# Hello from South Texas



## Mac (Jul 11, 2010)

Greetings, brothers!  I'm glad to be on this site since it gives us a chance to bridge the gap that is our great state.  

I'm Junior Warden of my Lodge, a member of the Masonic Society, and I just submitted my first research paper to the Texas Lodge of Research.  

I look forward to learning from you guys!  :SNC:


----------



## JTM (Jul 12, 2010)

welcome to the boards.


----------



## JEbeling (Jul 12, 2010)

What was your paper on that you submitted to TEXAS LODGE OF RESEARCH... ? Welcome.. ?


----------



## Bro. Stewart P.M. (Jul 12, 2010)

Greetings Brother Mac!


----------



## Casey (Jul 20, 2010)

Welcome brother!


----------



## Mac (Apr 21, 2011)

JEbeling said:


> What was your paper on that you submitted to TEXAS LODGE OF RESEARCH... ? Welcome.. ?

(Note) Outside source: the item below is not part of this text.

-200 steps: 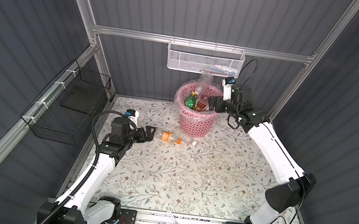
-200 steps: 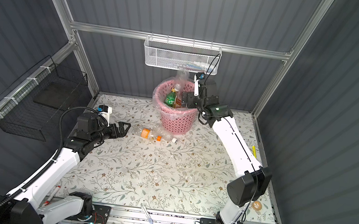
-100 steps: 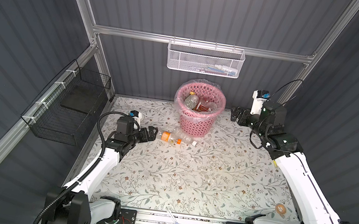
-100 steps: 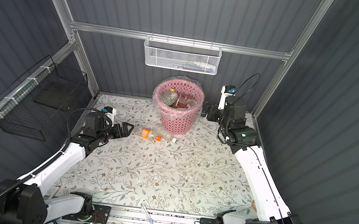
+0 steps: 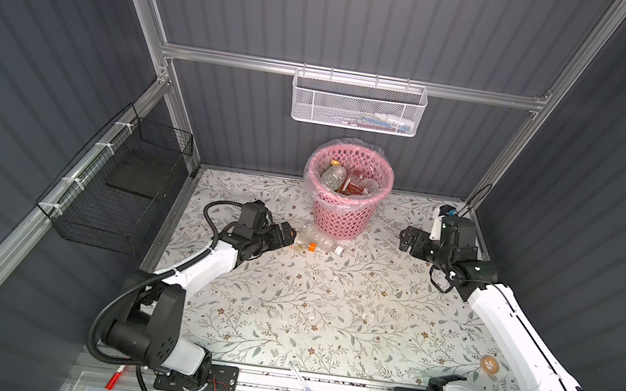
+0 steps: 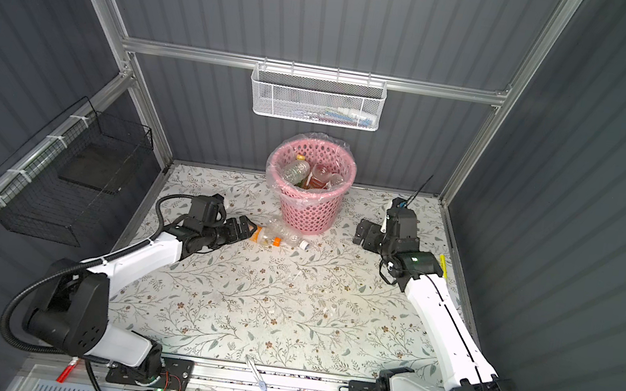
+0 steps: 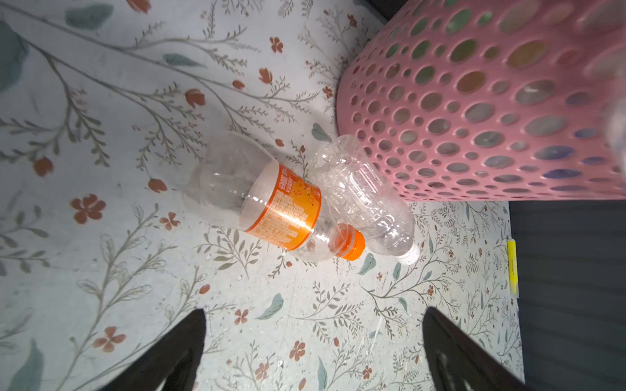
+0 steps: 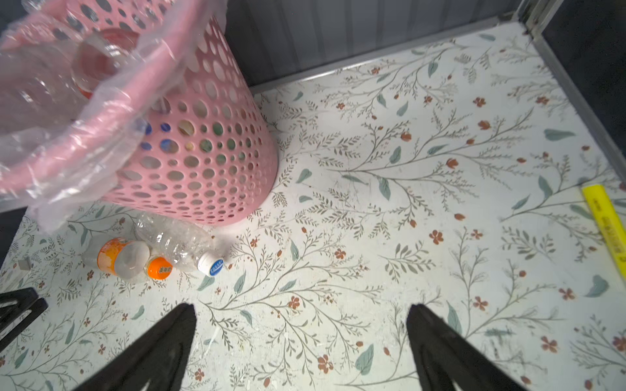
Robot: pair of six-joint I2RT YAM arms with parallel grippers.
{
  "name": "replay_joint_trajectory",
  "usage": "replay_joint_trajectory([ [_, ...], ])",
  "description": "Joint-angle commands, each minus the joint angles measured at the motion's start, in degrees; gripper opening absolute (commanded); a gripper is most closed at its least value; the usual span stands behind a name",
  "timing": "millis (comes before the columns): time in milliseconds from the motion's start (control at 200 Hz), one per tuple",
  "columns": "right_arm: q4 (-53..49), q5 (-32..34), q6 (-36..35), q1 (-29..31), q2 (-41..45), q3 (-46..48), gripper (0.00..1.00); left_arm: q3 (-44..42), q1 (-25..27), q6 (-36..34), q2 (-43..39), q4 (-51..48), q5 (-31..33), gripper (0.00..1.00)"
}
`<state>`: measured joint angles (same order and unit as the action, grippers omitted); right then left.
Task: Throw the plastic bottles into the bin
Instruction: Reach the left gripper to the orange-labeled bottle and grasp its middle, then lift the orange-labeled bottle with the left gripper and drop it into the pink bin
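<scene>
Two plastic bottles lie side by side on the floral floor against the foot of the pink bin (image 5: 345, 209). One bottle has an orange label and cap (image 7: 277, 210), the other is clear with a white cap (image 7: 366, 199). My left gripper (image 7: 313, 315) is open and low, pointing at the orange-label bottle's (image 5: 306, 246) base and just short of it. My right gripper (image 8: 301, 309) is open and empty, to the right of the bin (image 8: 203, 162). Several bottles (image 5: 333, 174) lie inside the bag-lined bin (image 6: 307, 208).
A white mesh basket (image 5: 358, 104) hangs on the back wall above the bin. A black wire basket (image 5: 123, 185) hangs on the left wall. A yellow highlighter (image 8: 606, 223) lies at the right floor edge. A red-and-white marker (image 5: 113, 379) lies at the front rail.
My right arm has pulled back from over the bin, swinging right and down to the floor's right side. My left gripper has moved closer to the two floor bottles.
</scene>
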<state>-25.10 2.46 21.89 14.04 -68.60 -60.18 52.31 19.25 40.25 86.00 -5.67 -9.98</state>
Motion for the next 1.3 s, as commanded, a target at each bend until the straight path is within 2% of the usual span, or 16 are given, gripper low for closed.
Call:
replay_joint_trajectory([
  [0,1.1,-1.6,1.8,-0.7,1.3,1.4,0.99,3.3,0.9,5.9,3.7,1.5,0.9,1.0],
  [210,2.2,-2.8,2.7,-1.3,1.4,2.8,0.99,7.8,1.0,8.9,10.8,1.3,1.4,0.99],
  [445,4.4,-3.9,4.0,-1.8,1.4,4.1,0.99,11.6,1.0,8.0,17.3,-0.5,3.1,0.94],
  [660,5.7,-5.0,4.9,-2.0,1.2,5.2,0.99,13.8,1.0,6.1,20.8,-1.4,3.8,0.82],
  [825,6.3,-5.4,5.2,-2.0,1.3,5.9,0.99,12.7,1.0,4.2,19.6,-2.2,6.1,0.69],
  [1056,6.2,-5.7,5.5,-2.0,1.7,6.0,0.99,9.6,-0.4,2.3,17.2,-2.1,6.1,0.56],
  [1121,6.0,-5.7,5.3,-2.0,1.7,6.0,0.99,8.9,-1.1,0.8,16.2,-2.9,6.6,0.61],
  [1231,6.0,-5.9,5.2,-2.0,1.4,5.7,0.99,9.4,-2.2,-1.3,15.7,-3.9,6.6,0.81],
  [1296,6.2,-6.0,5.4,-2.0,0.9,5.5,0.99,10.9,-2.5,-2.3,16.1,-4.4,6.7,0.89],
])
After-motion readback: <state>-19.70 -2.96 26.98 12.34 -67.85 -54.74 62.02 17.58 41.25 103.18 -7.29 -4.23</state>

 I apologize for responding so late, brother.  The paper was "Why an Altar" and dealt with the evolution of Masonic ritual and ideas.  Some countries don't use altars in their ceremonies today, and I didn't think early Americans really used them either, so I tried to track down a time frame in which their use appeared.


----------



## jwhoff (Apr 21, 2011)

Welcome!  Awaiting your finding with anticipation.  Of course, ancients used alters.  Curious as to why such a symbol would have been lost for a period of time.


----------



## Mac (Apr 21, 2011)

jwhoff said:


> Welcome!  Awaiting your finding with anticipation.  Of course, ancients used alters.  Curious as to why such a symbol would have been lost for a period of time.


 Well, brother, a lot of the early documents discussing masonry (starting with maybe the Regius poem, for example) make no mention of an altar.  It doesn't appear to have always been a fixture of the Craft.  

Fast forward to the 1700's and _Three Distinct Knocks _and _Jachin and Boaz.  _Exposures aren't Gospel truth, but some things can be taken away from them.  Namely: no altar is used in the ceremonies of either of these degrees.  In the 1730 exposure, the Master holds the VSL, while in the 1760 exposure, it rests on a simple stool.

I'd go into more detail, but that would spoil the fun of reading the next issue of TLR's Transactions.  

It's my humble opinion that most, if not all, Freemasons in Texas should be members of the Texas Lodge of Research.  Associate Members, at least.  It's interesting to meet so many men who have researched one facet or another of our noble fraternity and read their work in the Transactions and elsewhere.


----------



## jwhoff (Apr 22, 2011)

By ancients I was speaking of the mysteries.  Roman, Jewish, Indus Valley, Egyptian, Persian Magi, etc.  There is a percentage of masonic scholars who believe masonry to be much older than the 18th century organization to which we belong.  Not sure that can or ever will be proven or discredited.  I guess time may tell.

However, I agree with you that more Texas masons should be members of the Texas Lodge of Research.  Iowa had a very good group of researchers early in the 20th century to whom we owe much of what we currently have.  Texas has the numbers.  Let's hope the talent rises from among the ranks.


----------